> **Data below**:
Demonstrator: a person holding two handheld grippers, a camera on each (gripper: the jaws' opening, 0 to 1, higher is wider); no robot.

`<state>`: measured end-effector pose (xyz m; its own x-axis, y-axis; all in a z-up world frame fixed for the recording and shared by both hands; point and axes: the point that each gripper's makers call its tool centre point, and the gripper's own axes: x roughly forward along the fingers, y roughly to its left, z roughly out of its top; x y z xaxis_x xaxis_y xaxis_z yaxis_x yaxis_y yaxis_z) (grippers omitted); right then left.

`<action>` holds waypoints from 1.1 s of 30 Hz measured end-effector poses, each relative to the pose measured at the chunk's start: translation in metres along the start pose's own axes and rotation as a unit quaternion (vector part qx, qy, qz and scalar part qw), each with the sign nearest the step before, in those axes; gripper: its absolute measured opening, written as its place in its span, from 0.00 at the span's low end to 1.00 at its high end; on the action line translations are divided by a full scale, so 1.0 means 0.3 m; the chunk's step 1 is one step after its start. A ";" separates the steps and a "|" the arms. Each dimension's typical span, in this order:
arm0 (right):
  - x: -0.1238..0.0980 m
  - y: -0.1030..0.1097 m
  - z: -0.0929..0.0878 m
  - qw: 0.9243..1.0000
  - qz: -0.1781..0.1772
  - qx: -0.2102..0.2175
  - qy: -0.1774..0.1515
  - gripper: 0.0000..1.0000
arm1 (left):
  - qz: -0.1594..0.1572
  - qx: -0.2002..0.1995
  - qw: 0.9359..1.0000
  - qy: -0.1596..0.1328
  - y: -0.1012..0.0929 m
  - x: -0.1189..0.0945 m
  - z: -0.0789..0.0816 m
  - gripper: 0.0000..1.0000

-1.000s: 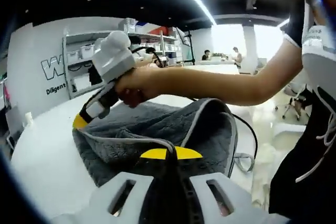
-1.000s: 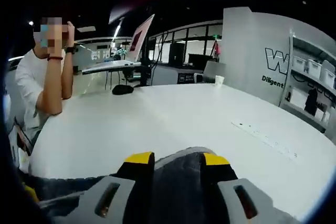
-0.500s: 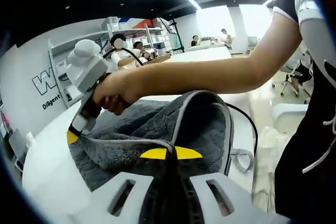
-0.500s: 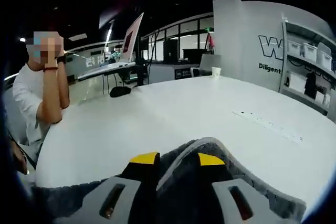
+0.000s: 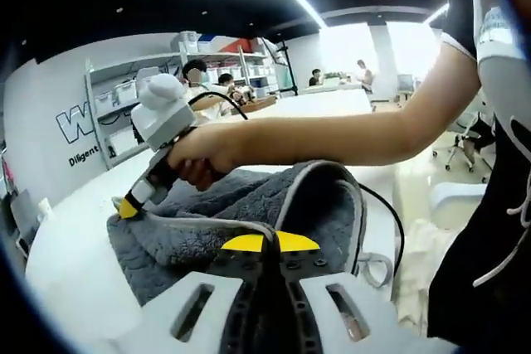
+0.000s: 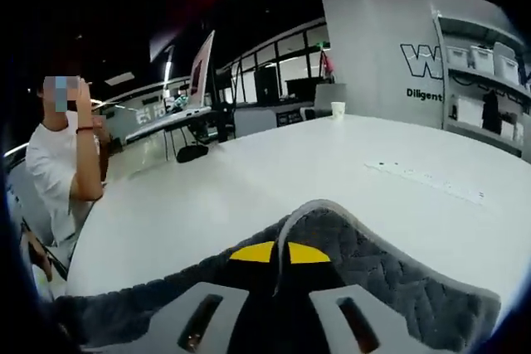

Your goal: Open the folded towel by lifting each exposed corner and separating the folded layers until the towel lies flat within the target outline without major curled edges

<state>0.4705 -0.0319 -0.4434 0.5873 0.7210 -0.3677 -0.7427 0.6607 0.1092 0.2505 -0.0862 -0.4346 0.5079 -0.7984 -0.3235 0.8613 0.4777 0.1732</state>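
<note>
Spanning both tongs (image 5: pixel 270 242), towel (image 5: pixel 249 205)

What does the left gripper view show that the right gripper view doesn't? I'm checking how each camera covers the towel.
Left gripper view: the right gripper in a hand, pinching the towel's far edge, plus storage shelves and a cable. Right gripper view: a seated person, a paper cup and a wide stretch of bare white table. Both: the grey towel clamped between that view's own shut jaws, the table, and the lettered wall.
</note>
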 end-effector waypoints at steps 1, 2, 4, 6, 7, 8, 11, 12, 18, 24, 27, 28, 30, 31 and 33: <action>-0.007 -0.004 0.003 1.000 0.000 -0.001 -0.002 0.00 | 0.001 -0.003 1.000 -0.002 0.001 -0.001 0.003 0.00; -0.013 -0.006 0.006 1.000 -0.001 0.000 -0.004 0.00 | 0.001 -0.006 1.000 -0.006 0.001 -0.002 0.008 0.00; -0.032 -0.007 0.012 1.000 -0.001 -0.001 -0.009 0.00 | 0.002 -0.012 1.000 -0.013 0.001 -0.003 0.016 0.00; -0.050 -0.015 0.022 1.000 -0.003 -0.006 -0.014 0.00 | -0.001 -0.026 0.999 -0.029 -0.007 -0.003 0.037 0.00; -0.066 -0.020 0.029 1.000 -0.005 -0.007 -0.018 0.00 | -0.004 -0.032 0.999 -0.035 -0.012 -0.002 0.046 0.00; -0.078 -0.023 0.035 1.000 -0.006 -0.007 -0.021 0.00 | -0.007 -0.038 0.998 -0.041 -0.014 0.000 0.054 0.00; -0.135 -0.040 0.060 0.999 -0.013 -0.013 -0.034 0.00 | -0.026 -0.061 0.996 -0.067 -0.036 0.019 0.102 0.00; -0.160 -0.051 0.073 0.999 -0.019 -0.017 -0.042 0.00 | -0.032 -0.061 0.995 -0.072 -0.044 0.023 0.115 0.00; -0.246 -0.080 0.098 0.997 -0.024 -0.034 -0.067 0.00 | -0.058 -0.063 0.992 -0.090 -0.092 0.077 0.174 0.00; -0.344 -0.121 0.066 0.996 -0.035 -0.049 -0.063 0.00 | -0.084 -0.048 0.990 -0.099 -0.146 0.160 0.232 0.00; -0.389 -0.160 0.050 0.996 -0.049 -0.053 -0.056 0.00 | -0.104 -0.057 0.988 -0.103 -0.170 0.205 0.242 0.00; -0.409 -0.177 0.047 0.996 -0.056 -0.053 -0.054 0.00 | -0.108 -0.056 0.987 -0.106 -0.177 0.213 0.248 0.00; -0.433 -0.193 0.043 0.995 -0.062 -0.056 -0.052 0.00 | -0.114 -0.057 0.985 -0.112 -0.190 0.232 0.268 0.00; -0.468 -0.212 0.042 0.994 -0.072 -0.060 -0.053 0.00 | -0.116 -0.056 0.985 -0.113 -0.193 0.235 0.272 0.00; -0.514 -0.236 0.041 0.993 -0.085 -0.061 -0.055 0.00 | -0.121 -0.055 0.984 -0.117 -0.204 0.252 0.288 0.00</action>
<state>0.4366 -0.1873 -0.3832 0.7340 0.6245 -0.2669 -0.6596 0.7491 -0.0612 0.2375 -0.2074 -0.3894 0.2891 -0.9500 -0.1182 0.9570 0.2900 0.0104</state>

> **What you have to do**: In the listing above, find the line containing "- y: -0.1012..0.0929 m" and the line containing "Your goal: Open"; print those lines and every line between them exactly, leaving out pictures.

> **Final answer**:
  - y: -0.1012..0.0929 m
  - x: -0.1189..0.0945 m
  - z: -0.0789..0.0816 m
  - gripper: 0.0000..1.0000

-1.000s: 
-1.000s: 
-0.500s: 
-0.500s: 
+0.000s: 
+0.000s: 

Your goal: Open the folded towel by lifting each exposed corner and separating the folded layers until the towel lies flat within the target outline without major curled edges

No additional answer is expected.